## Aim of the exercise
Reproduce, exactly and in full, only the lines below from the one containing "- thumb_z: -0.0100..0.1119" through the one containing "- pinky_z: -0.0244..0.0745".
━━━━━━━━━━━━━━━━
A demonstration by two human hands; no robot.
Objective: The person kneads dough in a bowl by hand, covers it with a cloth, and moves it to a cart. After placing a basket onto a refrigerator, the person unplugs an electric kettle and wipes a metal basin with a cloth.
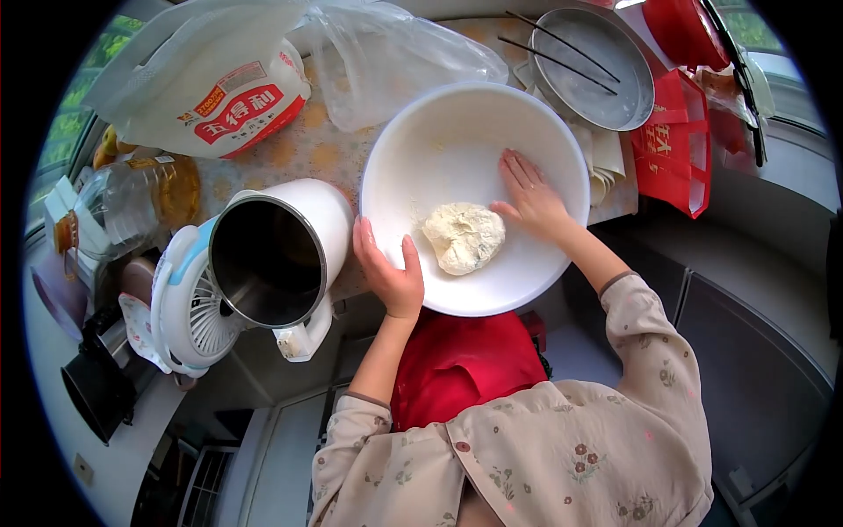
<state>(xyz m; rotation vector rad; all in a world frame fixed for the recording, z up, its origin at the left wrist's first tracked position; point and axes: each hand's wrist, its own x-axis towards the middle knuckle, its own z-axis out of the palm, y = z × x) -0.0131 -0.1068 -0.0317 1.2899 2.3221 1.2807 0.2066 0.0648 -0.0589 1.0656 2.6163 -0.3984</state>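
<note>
A lump of pale, rough dough lies in the large white bowl, near the side closest to me. My left hand grips the bowl's left rim, thumb inside and fingers along the outer wall. Inside the bowl, my right hand rests with its fingers stretched out against the right inner wall, just beside the dough and apart from it. Nothing is held in that hand.
Left of the bowl stand an open white pitcher and a small white fan. Behind are a flour bag and clear plastic. A metal pan with chopsticks and a red bag sit at right.
</note>
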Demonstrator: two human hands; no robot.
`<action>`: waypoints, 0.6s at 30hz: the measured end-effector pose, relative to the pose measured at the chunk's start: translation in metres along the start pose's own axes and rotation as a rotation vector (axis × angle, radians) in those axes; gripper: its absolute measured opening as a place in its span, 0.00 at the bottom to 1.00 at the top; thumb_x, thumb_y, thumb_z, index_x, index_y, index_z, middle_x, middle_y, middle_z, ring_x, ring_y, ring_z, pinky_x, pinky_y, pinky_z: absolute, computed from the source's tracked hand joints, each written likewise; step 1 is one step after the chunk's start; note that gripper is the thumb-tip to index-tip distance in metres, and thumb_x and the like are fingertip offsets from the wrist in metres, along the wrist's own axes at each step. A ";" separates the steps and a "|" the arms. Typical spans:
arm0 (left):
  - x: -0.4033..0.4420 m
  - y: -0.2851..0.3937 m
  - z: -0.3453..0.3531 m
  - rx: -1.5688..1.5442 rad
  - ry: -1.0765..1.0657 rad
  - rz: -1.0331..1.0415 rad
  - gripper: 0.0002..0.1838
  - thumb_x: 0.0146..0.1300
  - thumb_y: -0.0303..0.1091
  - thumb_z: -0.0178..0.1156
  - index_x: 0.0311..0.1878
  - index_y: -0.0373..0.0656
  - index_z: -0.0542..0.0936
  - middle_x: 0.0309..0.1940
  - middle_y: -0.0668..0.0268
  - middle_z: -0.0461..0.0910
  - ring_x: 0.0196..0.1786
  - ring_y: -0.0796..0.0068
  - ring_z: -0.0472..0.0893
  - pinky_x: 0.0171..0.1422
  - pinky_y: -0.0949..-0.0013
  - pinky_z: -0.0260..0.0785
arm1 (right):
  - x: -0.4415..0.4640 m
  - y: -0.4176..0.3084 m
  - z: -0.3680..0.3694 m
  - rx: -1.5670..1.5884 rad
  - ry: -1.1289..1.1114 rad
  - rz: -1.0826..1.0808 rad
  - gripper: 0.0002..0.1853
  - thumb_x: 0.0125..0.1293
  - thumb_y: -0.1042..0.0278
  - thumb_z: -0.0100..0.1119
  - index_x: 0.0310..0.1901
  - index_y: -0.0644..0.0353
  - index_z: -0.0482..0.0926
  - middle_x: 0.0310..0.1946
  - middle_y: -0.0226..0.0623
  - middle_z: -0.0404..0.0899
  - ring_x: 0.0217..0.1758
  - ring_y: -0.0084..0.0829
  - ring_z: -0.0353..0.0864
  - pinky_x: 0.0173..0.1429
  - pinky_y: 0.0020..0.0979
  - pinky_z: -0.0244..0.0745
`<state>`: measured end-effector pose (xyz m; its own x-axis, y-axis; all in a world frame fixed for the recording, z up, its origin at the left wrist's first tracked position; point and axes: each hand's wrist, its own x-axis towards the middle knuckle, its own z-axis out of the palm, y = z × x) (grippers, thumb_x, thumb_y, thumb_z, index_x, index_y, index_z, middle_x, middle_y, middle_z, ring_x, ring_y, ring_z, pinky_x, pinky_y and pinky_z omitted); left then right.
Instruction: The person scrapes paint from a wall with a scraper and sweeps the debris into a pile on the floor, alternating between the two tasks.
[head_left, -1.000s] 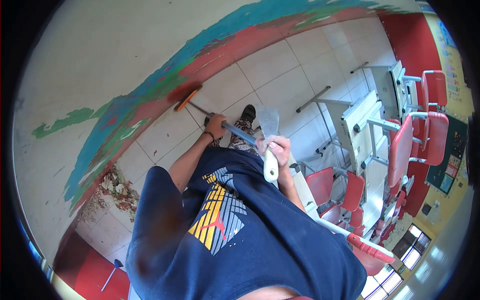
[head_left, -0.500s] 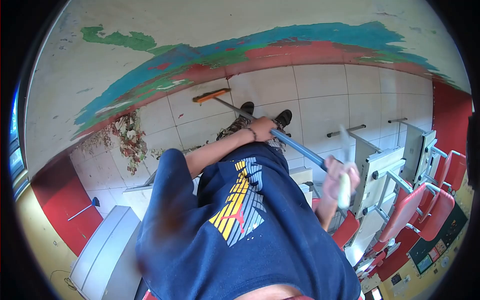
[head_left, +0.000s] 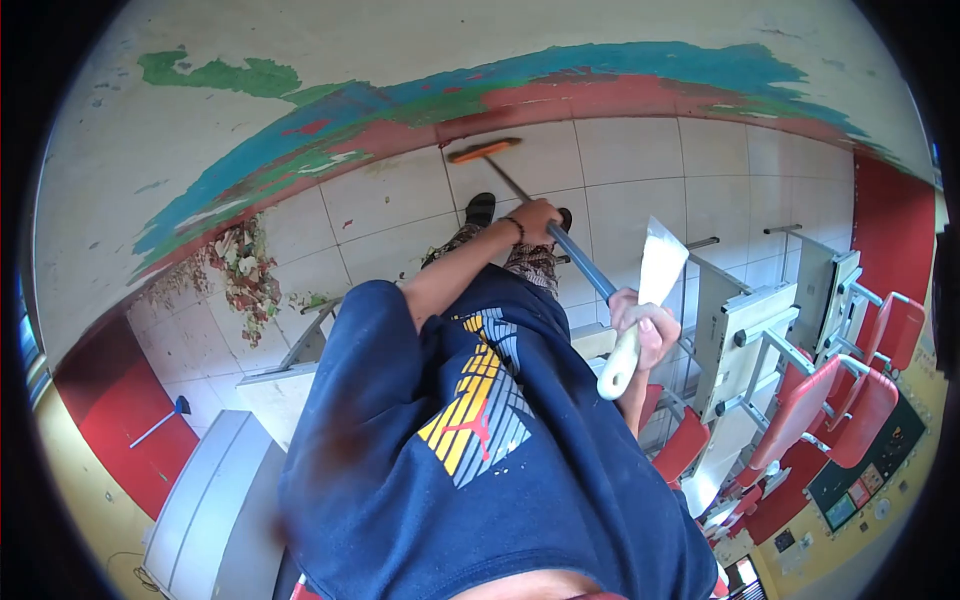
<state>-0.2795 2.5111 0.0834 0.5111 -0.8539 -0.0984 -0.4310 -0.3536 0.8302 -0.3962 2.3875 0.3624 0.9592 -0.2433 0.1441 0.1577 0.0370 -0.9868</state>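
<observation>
My left hand is closed around the shaft of a broom, partway down. The orange broom head lies on the tiles close to the foot of the wall, beyond my shoes. Near the upper end of the same shaft, my right hand is closed. It grips the broom handle and also a putty knife, whose pale handle points towards me and whose wide blade points away.
Peeled paint flakes lie heaped along the wall on the left. Ahead, the wall shows blue, green and red patches. Desks and red chairs crowd the right side. A grey cabinet stands at lower left.
The broom head has shifted right along the base of the wall. My right hand has come left and slightly up, and the putty knife blade now shows clearly instead of blurred.
</observation>
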 end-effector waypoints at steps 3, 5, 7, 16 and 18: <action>-0.057 -0.046 -0.011 0.054 -0.004 -0.275 0.07 0.42 0.36 0.63 0.22 0.45 0.77 0.25 0.56 0.76 0.39 0.51 0.76 0.43 0.52 0.68 | 0.009 0.046 0.006 0.232 0.067 0.146 0.15 0.61 0.64 0.44 0.21 0.65 0.67 0.09 0.31 0.58 0.13 0.27 0.56 0.28 0.35 0.56; -0.114 -0.062 -0.035 0.002 0.113 -0.346 0.06 0.42 0.35 0.62 0.24 0.45 0.78 0.27 0.56 0.77 0.40 0.51 0.76 0.43 0.50 0.68 | 0.013 0.072 0.026 0.422 0.053 0.261 0.16 0.63 0.63 0.45 0.22 0.65 0.68 0.09 0.32 0.59 0.13 0.27 0.56 0.31 0.36 0.57; -0.162 -0.053 -0.062 0.109 0.116 -0.454 0.06 0.44 0.35 0.61 0.25 0.45 0.77 0.28 0.59 0.78 0.40 0.52 0.76 0.44 0.50 0.67 | 0.011 0.089 0.045 0.442 -0.059 0.318 0.17 0.63 0.61 0.46 0.22 0.65 0.69 0.09 0.31 0.59 0.13 0.28 0.55 0.33 0.37 0.58; -0.193 0.003 -0.106 -0.050 0.667 -0.713 0.09 0.46 0.38 0.63 0.24 0.44 0.75 0.25 0.59 0.78 0.36 0.54 0.78 0.45 0.49 0.68 | 0.130 0.005 0.092 0.487 -0.634 0.356 0.16 0.55 0.64 0.51 0.16 0.67 0.70 0.09 0.33 0.62 0.15 0.28 0.60 0.30 0.35 0.60; -0.181 0.006 -0.095 -0.187 0.808 -0.785 0.11 0.47 0.39 0.63 0.23 0.42 0.74 0.24 0.58 0.78 0.34 0.53 0.78 0.41 0.53 0.69 | 0.166 -0.004 0.102 0.485 -0.952 0.314 0.15 0.52 0.64 0.54 0.16 0.67 0.73 0.10 0.33 0.65 0.15 0.28 0.63 0.29 0.33 0.61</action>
<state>-0.3035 2.7003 0.1582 0.9487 0.0970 -0.3009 0.3018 -0.5611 0.7708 -0.2139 2.4463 0.3980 0.7285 0.6783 0.0959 -0.2483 0.3919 -0.8858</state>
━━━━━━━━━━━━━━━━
## Answer to this exercise
  - thumb_z: -0.0100..0.1119
  - index_x: 0.0310..0.1901
  - index_y: -0.0644..0.0353
  - index_z: -0.0482..0.0926
  - middle_x: 0.0310..0.1946
  - middle_y: -0.0226..0.0623
  - middle_z: -0.0404..0.0899
  - ring_x: 0.0217..0.1758
  - ring_y: -0.0084..0.0829
  - ring_z: -0.0353..0.0864
  - pinky_x: 0.0173..0.1429
  - pinky_y: 0.0020..0.0979
  - pinky_z: -0.0244..0.0745

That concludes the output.